TASK TO CARRY OUT:
Scan the entries for "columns". Every line that holds it is to be copied.

□ □ □ □ □ □ □

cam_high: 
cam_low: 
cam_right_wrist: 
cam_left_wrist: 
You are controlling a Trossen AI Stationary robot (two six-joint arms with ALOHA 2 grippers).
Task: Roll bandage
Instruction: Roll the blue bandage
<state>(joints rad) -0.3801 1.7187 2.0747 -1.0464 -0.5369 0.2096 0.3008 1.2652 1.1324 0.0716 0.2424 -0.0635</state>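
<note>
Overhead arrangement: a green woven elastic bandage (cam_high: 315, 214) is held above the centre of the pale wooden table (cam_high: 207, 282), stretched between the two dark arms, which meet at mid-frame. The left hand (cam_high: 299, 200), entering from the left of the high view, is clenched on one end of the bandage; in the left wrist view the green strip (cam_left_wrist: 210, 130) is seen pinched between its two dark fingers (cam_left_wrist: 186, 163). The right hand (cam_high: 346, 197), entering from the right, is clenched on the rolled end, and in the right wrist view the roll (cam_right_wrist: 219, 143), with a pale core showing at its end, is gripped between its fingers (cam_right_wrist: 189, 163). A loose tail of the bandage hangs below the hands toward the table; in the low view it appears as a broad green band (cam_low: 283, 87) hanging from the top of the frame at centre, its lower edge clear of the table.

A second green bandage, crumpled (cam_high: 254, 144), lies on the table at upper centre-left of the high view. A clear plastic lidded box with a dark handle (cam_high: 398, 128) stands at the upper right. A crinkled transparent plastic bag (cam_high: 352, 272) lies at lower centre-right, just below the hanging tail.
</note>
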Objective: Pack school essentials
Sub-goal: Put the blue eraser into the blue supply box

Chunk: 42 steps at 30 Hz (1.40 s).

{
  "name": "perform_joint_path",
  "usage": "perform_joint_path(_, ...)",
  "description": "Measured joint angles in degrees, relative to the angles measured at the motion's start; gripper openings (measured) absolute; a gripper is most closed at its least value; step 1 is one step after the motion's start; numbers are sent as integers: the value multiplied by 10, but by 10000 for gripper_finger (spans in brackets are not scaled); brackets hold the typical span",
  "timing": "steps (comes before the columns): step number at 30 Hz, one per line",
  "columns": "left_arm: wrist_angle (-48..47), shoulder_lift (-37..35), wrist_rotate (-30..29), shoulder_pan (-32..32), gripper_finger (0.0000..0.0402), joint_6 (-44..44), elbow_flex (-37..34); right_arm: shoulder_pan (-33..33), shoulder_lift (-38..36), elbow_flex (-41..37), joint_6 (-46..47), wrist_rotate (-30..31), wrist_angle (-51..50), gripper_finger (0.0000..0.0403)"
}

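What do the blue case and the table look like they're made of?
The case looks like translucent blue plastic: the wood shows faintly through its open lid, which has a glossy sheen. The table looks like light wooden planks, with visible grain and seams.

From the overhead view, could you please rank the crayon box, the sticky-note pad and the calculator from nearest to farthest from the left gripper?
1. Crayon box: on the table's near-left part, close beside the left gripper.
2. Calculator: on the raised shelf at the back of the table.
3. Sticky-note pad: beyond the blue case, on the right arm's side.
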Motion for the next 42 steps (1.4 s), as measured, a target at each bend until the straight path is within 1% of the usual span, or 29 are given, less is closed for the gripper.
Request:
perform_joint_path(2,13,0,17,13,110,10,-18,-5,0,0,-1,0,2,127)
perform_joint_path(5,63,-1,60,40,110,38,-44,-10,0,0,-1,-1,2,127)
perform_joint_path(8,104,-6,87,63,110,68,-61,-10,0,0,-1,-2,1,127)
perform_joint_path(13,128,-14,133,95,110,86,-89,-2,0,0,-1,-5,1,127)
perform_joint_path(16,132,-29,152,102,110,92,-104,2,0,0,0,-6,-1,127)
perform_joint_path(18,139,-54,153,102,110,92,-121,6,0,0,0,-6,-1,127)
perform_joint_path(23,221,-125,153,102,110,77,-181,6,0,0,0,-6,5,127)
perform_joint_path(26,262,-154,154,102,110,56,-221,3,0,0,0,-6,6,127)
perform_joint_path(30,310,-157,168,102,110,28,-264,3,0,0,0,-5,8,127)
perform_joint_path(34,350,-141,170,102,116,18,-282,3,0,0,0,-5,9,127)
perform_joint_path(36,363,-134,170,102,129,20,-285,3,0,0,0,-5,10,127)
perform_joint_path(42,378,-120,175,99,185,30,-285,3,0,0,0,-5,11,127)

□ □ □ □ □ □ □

TASK OUTPUT:
  "timing": "steps (comes before the columns): step number at 30 Hz, one per line",
  "columns": "left_arm: wrist_angle (-48..47), shoulder_lift (-37..35), wrist_rotate (-30..29), shoulder_pan (-32..32), gripper_finger (0.0000..0.0402), joint_6 (-44..44), elbow_flex (-37..34); right_arm: shoulder_pan (-33..33), shoulder_lift (-38..36), elbow_flex (-41..37), joint_6 (-46..47), wrist_rotate (-30..31), wrist_angle (-51..50), gripper_finger (0.0000..0.0403)"

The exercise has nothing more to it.